When a drug is to be used for chronic human usage, possible carcinogenic effects is tested. This involves administering a very high dosage of the drug to two mammal species every day for two years. Next, possible signs of tumors of malignancy are sought out. In vivo pharmacology tests determine whether the relevant drug has dangerous effects on peripheral functions such as gastrointestinal systems, airways, cardiovascular or renal systems. Lately, this involves eliminating effects on conduction impulses in the heart. This is because some drugs can prolong "QT intervals" which is correlated with risk of dangerous cardiac arrhythmias.
Behavioral studies have helped scientists classify and differentiatemajor classes of drugs. This was limited, for a long time, to behavioral paradigms of rodents. It was how new drugs were tested in the treatment of psychiatric disorders. While useful, the greater challenge is to understand the neurobiological processes that are changed in human mental illnesses in order to devise animal models which "place specific demands on the aspects of the brain function deemed to be dysfunctional in that disorder."
In the early days o such testing, "animal model" was used to refer to any attempt to reproduce the symptoms of a psychiatric disorder in an animal. What was sought out was a behavioral response that could evaluate the effectiveness of drugs in treating the symptoms of mental illness. This is known as "pharmacological isomorphism." This method is still useful, but it does not determine the mechanisms of action of the drug. The purpose of the model is to produce an experimental preparation in order to study distinct conditions in the same or different species. This typically involves the use of an independent variable, which involves inducing manipulation, as well as a dependent variable, which involves measuring in order to examine the effects of the manipulation.

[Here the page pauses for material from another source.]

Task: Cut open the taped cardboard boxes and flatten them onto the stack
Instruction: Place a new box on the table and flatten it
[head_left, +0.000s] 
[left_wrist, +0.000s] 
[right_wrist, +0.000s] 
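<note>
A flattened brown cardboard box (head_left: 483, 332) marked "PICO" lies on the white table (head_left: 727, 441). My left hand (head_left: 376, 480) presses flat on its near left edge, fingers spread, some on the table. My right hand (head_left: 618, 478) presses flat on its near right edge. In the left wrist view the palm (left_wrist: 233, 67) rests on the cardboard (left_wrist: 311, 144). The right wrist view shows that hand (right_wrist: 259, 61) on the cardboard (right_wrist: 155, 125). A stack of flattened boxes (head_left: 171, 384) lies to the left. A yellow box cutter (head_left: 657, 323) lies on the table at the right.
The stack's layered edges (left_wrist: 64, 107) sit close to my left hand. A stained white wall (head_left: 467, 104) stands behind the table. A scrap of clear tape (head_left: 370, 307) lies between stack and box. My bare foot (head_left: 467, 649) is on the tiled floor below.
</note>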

How is the manipulation determined? Hypotheses about the origins of the disease determine what is manipulated and how. Choice of measures are determined on the basis of behavioral abnormalities which are believed to be the core features of a psychiatric problem. This has proved particularly successful in the development of antipsychotics. Aversive stimuli and stress are very helpful in testing antidepressants and anxiolytic drugs. It is also possible to produce lesions in the brains of mice or subject them to genetic manipulation and social isolation.

Cognitive neuroscience has become increasingly important in singling out neural circuits which mediate components of complex behaviors. Animal models can be particularly helpful in this case. Psychopharmacology, more and more, has begun to use human volunteers where measurement of behavioral responses can be used alongside brain imaging in order to correlate certain behaviors and thoughts patterns with the relevant brain activity. This helps to associate certain disorders with abnormalities in specific neurotransmitters and neural circuits as well as the genes relevant for maintaining these things.
The human behavioral paradigm has revolutionized drug discovery. Previously, new drugs were given to psychiatric patients and clinical trials were undertaken. Nowadays, they are given to normal, healthy subjects as they perform very specific tasks relevant to the psychiatric disorder being studied. New drugs are then moved into clinical trials in patients who actually have the relevant disorder. These studies, unfortunately, are very complicated and expensive. This is one of the reasons animal models prove valuable.